I’d like to write about suicide, and the option that takes just the tiniest spark of hope: living.
Ask 10 people for their thoughts on suicide, and chances are you will receive 10 completely different responses. Suicide is a word packed with 100 times more emotion than syllables. And even in sitting down to write about it today, I had to wait for the whirl of emotions to slow before I could hear the one constant resounding  thought: I value life. 

I value life.

I didn’t always though. I was once an impulsive and shy kid with few friends, the target of ridicule by classmates – once or twice even by teachers. I knew rejection. I knew loneliness. I even knew the pain of grief when cancer claimed my mother . I knew feeling directionless. Feeling unsure of myself.
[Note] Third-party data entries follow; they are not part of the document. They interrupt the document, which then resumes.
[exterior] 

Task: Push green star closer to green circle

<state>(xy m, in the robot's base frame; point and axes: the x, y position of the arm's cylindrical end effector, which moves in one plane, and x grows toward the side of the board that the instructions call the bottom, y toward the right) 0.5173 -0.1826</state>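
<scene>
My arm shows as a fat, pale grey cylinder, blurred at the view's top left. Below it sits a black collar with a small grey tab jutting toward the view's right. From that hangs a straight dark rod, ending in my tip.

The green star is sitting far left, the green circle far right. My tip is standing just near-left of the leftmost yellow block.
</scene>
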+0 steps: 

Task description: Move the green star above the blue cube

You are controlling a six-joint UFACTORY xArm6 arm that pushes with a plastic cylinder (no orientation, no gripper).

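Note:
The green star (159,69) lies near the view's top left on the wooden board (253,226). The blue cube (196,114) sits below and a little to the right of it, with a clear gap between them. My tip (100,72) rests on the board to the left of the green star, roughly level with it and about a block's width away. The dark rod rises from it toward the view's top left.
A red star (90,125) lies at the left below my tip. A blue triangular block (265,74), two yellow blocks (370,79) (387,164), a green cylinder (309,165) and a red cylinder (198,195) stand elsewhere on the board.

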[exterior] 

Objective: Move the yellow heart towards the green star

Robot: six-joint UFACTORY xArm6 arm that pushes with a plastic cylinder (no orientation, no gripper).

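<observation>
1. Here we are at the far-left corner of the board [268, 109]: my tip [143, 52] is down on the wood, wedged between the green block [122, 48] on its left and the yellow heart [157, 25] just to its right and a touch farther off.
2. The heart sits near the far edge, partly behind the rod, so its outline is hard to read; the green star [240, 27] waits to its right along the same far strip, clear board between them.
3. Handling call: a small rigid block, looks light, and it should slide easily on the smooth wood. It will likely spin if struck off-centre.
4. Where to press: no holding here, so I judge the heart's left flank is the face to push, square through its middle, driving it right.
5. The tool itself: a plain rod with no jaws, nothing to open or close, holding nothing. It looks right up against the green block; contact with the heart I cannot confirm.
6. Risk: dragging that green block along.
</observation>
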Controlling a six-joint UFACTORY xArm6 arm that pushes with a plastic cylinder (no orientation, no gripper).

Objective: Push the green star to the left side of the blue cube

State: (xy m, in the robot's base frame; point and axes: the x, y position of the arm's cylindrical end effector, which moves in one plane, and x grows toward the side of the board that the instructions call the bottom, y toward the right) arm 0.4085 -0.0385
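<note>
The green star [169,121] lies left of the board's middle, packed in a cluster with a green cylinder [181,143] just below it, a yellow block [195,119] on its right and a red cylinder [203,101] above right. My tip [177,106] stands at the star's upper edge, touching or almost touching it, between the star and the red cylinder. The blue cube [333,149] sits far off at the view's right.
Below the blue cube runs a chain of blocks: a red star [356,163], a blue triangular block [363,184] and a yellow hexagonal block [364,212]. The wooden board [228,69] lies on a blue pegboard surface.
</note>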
Of having no one to turn to who would truly have my back.

One day, during my Masters degree training, I took a class on suicide risk and intervention. After learning crisis intervention and theory, we were required to demonstrate our suicide intervention abilities by role playing client and clinician. When it was my turn to play the role of the ‘client’, I  harnessed those many years past from my youth, when living another day felt unbearable. And while I could still acknowledge the pain of those days, I could barely get the words out in order to “act” suicidal in the moment. And that was when it dawned on me: I value life. I could not even pretend for one moment that I didn’t want to be alive.

I have bad days and sad days. I have lonely days and grumpy days. But I also have good days and joy-filled days. I have peacefully quiet days and blissfully calm days. I have days when I feel invisible but I have so many more days when I love and value myself. The thoughts and emotions that awaken thoughts of suicide are a signal that you are in pain. That you are hurting and feel powerless to create change yet that you desperately need to create that change in order to be ok. Sometimes it might feel as though that change is impossible. Sometimes it might feel as though the energy required to act on creating that change is just too much. So what can you do?

We need to get out of our own heads. The view one takes of the world when feeling depressed or anxiety-ridden can become a habit and can breed more thoughts that are characteristic of depression or anxiety. We need to really look at the people in our life and ask the tough questions. We need to turn towards the people who care and we need to let them care. We need to be kind – even to ourselves. We need to listen. We need to be present. And in doing so, we can ignite the tiniest spark of hope to keep going, to find your fire – because this life really can be good.

If you are feeling suicidal, please reach out for help. Call, text, email, talk. You have more worth than you know.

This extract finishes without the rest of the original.